== Task to complete ==
In the material below, find the line with "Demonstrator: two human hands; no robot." and the line with "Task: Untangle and", then output both and every line between them exactly, omitting pictures.

== Dataset excerpts ==
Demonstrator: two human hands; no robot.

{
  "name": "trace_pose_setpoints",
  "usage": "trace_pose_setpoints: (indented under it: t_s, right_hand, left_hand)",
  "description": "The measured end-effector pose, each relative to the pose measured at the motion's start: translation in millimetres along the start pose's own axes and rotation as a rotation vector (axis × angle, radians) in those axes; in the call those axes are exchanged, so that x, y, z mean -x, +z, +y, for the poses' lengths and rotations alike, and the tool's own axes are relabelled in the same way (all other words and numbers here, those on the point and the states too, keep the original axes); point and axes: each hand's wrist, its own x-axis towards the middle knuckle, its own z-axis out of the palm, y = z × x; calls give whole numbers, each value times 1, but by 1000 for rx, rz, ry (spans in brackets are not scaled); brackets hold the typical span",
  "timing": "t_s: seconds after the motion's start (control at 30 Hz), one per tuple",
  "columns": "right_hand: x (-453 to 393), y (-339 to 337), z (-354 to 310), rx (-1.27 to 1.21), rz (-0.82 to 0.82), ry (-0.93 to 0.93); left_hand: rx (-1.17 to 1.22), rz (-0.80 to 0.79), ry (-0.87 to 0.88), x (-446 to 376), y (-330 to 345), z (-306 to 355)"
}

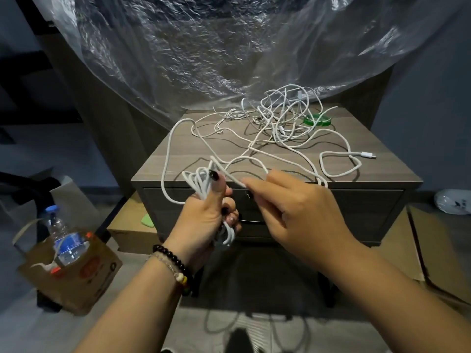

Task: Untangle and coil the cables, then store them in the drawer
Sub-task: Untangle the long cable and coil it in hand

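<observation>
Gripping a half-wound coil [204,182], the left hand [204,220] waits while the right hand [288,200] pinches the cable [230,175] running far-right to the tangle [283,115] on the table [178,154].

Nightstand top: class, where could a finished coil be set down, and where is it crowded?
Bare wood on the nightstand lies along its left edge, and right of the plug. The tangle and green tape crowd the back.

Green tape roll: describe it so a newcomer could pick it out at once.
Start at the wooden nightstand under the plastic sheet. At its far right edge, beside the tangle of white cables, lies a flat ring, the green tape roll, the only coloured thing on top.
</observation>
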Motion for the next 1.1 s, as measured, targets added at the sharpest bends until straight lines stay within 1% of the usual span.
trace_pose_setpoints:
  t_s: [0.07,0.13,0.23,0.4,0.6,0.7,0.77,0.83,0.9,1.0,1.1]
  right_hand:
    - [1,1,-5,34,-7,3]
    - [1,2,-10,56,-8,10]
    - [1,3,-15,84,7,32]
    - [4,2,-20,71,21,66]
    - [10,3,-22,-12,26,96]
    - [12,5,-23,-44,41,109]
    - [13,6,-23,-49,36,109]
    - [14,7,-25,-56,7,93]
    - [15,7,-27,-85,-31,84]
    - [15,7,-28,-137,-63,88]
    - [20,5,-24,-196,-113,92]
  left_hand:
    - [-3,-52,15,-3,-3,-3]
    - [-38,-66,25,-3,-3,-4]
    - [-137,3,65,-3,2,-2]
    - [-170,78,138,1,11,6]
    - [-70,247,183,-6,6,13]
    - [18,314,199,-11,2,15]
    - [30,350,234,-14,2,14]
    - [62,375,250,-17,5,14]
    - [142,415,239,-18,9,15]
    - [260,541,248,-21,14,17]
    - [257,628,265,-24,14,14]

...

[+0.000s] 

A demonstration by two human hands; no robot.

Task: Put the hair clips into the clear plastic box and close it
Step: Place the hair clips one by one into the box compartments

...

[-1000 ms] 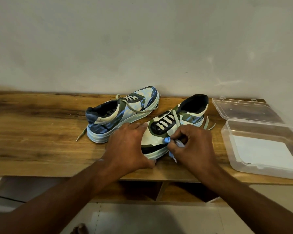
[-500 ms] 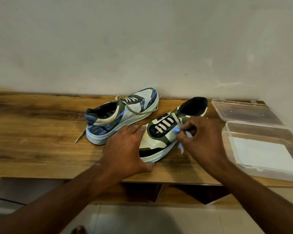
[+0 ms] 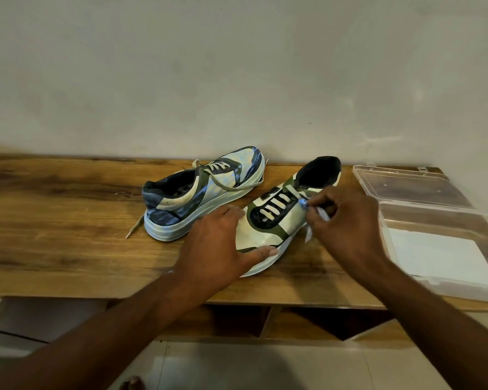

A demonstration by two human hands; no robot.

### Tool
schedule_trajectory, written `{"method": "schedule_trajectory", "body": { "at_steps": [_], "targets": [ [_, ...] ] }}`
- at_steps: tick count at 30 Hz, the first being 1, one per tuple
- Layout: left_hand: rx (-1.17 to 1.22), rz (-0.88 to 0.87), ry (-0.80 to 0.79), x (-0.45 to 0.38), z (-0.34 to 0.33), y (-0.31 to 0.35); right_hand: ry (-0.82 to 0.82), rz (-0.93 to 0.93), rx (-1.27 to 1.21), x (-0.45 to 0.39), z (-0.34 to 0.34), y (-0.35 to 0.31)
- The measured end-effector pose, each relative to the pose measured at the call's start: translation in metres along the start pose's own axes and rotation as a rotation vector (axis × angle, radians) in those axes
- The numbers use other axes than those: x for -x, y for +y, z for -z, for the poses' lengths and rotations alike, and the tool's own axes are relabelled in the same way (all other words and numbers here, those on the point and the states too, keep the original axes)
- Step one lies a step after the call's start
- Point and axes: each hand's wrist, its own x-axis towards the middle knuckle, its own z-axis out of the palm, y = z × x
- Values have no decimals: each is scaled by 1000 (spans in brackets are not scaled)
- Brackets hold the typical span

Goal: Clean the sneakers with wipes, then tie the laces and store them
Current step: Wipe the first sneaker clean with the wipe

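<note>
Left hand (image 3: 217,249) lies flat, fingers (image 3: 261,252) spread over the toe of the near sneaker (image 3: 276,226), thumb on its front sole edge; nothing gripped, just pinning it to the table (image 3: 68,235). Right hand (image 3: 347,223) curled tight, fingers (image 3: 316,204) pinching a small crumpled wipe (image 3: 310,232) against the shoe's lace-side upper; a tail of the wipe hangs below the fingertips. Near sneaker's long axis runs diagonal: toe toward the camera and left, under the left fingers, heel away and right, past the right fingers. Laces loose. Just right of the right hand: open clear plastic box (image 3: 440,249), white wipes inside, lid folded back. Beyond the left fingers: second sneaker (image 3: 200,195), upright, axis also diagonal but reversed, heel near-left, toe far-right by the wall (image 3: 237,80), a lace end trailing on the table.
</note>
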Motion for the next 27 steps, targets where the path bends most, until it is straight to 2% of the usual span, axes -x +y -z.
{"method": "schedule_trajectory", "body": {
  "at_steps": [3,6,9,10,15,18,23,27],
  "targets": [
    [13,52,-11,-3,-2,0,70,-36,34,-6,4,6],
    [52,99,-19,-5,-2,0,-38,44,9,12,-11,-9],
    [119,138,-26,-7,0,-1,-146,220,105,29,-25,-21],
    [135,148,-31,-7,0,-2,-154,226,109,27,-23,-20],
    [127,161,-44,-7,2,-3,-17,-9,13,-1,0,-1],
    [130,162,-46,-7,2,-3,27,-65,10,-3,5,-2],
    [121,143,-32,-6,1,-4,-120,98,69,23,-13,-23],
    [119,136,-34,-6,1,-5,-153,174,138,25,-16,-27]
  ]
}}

== Response area ==
Demonstrator: two human hands; no robot.

{
  "name": "trace_pose_setpoints",
  "usage": "trace_pose_setpoints: (indented under it: t_s, right_hand, left_hand)",
  "description": "The measured end-effector pose, each relative to the pose measured at the motion's start: translation in millimetres along the start pose's own axes and rotation as a rotation vector (axis × angle, radians) in those axes; in the call those axes are exchanged, so that x, y, z mean -x, +z, +y, for the poses' lengths and rotations alike, and the tool's own axes are relabelled in the same way (all other words and numbers here, those on the point and the states too, keep the original axes); point and axes: each hand's wrist, its own x-axis towards the middle knuckle, its own z-axis out of the palm, y = z × x; calls give whole numbers, each value times 1, but by 1000 for rx, rz, ry (spans in brackets are not scaled); brackets hold the typical span",
  "timing": "t_s: seconds after the motion's start (control at 30 Hz), one per tuple",
  "columns": "right_hand: x (-453 to 393), y (-339 to 337), z (-354 to 310), rx (-1.27 to 1.21), rz (-0.82 to 0.82), ry (-0.93 to 0.93); left_hand: rx (-1.17 to 1.22), rz (-0.80 to 0.79), ry (-0.87 to 0.88), x (-446 to 376), y (-330 to 345), z (-306 to 355)"
}


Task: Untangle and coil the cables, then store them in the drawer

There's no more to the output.